A recurring element in many of Allen’s films is the supernatural and here it is again, as McShane’s character first appears on a barge drifting towards the afterlife trying to bribe its helmsman Death into giving him a second chance (an image which mixes Bergman and Powell and Pressburger). There are also the aforementioned Tarot cards and Allen’s own character’s profession all recalling everything from Curse of the Jade Scorpion and Oedipus Wrecks. It’s this artifice which saves the film from being accused of being unrealistic at least in terms of its story and resolution; it’s all purposefully old fashioned, the music too, a return to the classical music of Match Point, the main theme being ‘In the Hall of the Mountain King’ from Peer Gynt.

If there’s a problem it’s that unlike even Match Point you’re never quite as involved in the action as you could be. To an extent it is because these are character performances and so Johansson’s character isn’t quiet as likeable as she needs to be and in some places the Allen approach to Englishness becomes a bit distracting. But I did laugh all of the way through, admittedly at some of the blink and you’ll miss them cameos from a range of British actors obviously just happy to be in a Woody Allen film (yes, that was Linda Baron dashing into a room and yes indeed Richard Briers and Toby Jones saying nothing on the Death barge), but more often at the one-liners and bits of farce. If we can never have the Woody Allen of Annie Hall back, this will do.

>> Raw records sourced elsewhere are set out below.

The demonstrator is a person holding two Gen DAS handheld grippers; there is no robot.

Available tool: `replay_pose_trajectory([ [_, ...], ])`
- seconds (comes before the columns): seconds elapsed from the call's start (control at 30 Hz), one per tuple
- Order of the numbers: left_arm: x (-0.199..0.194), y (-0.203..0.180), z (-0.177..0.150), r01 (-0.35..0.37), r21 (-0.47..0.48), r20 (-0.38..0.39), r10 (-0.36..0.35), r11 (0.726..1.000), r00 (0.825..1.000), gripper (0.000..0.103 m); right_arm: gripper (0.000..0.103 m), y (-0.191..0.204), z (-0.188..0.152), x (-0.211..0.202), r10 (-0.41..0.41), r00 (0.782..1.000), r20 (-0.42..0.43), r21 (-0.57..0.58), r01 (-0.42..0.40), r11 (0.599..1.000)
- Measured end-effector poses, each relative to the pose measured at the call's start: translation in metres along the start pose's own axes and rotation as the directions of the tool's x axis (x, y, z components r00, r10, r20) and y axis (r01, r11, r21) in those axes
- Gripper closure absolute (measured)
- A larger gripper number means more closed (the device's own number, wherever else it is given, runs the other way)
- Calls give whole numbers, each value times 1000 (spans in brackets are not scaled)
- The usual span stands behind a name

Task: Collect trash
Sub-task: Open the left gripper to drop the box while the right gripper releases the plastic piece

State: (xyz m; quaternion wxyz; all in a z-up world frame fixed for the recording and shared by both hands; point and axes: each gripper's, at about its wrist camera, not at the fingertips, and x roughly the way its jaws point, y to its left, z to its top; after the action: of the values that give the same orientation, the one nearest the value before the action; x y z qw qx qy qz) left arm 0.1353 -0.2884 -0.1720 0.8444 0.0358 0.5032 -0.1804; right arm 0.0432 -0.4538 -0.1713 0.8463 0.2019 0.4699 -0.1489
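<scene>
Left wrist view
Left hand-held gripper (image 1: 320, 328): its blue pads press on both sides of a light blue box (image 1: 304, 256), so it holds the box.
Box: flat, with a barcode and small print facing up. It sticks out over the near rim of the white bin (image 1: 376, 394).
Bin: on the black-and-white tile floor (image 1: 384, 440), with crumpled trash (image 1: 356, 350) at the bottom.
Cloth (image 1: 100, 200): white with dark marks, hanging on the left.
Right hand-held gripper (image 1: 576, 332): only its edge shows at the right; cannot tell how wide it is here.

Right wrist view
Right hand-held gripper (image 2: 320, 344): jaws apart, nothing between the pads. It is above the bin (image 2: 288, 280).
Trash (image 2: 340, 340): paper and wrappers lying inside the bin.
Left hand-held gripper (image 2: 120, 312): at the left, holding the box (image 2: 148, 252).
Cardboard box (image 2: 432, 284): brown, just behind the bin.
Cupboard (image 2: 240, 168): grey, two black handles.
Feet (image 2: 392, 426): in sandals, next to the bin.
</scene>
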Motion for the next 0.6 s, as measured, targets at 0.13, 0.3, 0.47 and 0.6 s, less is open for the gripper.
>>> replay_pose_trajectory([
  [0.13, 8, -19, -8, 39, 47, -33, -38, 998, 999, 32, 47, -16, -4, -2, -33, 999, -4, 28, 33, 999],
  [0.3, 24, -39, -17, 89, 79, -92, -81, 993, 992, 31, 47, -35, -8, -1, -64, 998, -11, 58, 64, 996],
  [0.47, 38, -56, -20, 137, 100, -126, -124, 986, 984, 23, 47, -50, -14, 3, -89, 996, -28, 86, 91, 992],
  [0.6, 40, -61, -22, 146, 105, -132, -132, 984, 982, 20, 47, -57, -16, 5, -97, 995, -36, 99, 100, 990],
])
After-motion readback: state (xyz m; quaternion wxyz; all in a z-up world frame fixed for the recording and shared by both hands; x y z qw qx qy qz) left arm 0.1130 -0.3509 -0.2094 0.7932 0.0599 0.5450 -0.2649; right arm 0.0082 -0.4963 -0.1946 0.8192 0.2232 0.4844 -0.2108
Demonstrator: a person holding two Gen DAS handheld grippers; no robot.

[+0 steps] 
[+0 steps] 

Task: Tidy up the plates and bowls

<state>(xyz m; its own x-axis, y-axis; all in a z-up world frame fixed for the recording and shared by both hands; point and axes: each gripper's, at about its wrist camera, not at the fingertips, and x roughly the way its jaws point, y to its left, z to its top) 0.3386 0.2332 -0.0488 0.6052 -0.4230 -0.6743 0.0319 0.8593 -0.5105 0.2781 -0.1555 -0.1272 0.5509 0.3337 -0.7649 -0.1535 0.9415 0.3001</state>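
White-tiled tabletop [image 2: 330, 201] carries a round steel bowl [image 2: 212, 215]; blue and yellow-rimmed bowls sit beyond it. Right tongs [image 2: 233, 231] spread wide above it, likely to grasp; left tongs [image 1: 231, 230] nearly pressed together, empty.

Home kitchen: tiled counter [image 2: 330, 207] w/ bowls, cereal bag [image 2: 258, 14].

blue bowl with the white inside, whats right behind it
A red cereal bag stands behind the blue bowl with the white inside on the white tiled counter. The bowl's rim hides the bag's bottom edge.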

Cassandra's Dream, Woody's next film is slated for a UK release in the new year
. Finger's crossed it's a massive success (yeah, right) and then there's a chance that Scoop might yet be seen here and you'll be able to enjoy it for yourself without having to import it from Sweden, like I did.

1 comment:

  1. Just watched this for the first time. I can understand why this went out on BBC2 eventually without a theatrical release since it looks like just about every made-for-BBC2 drama/movie shot since the 80s.

    It took me a while to work out what everyone was doing - a screwball comedy of the mid 20th century, under cover of a BBC2-style film. That's why everyone's acting feels 'off' - they're doing that same style of performance. ScarlettJo was, of course, great; Hugh Jackman was even better; it was just Woody who seemed to be a little too old to be doing this kind of thing any more.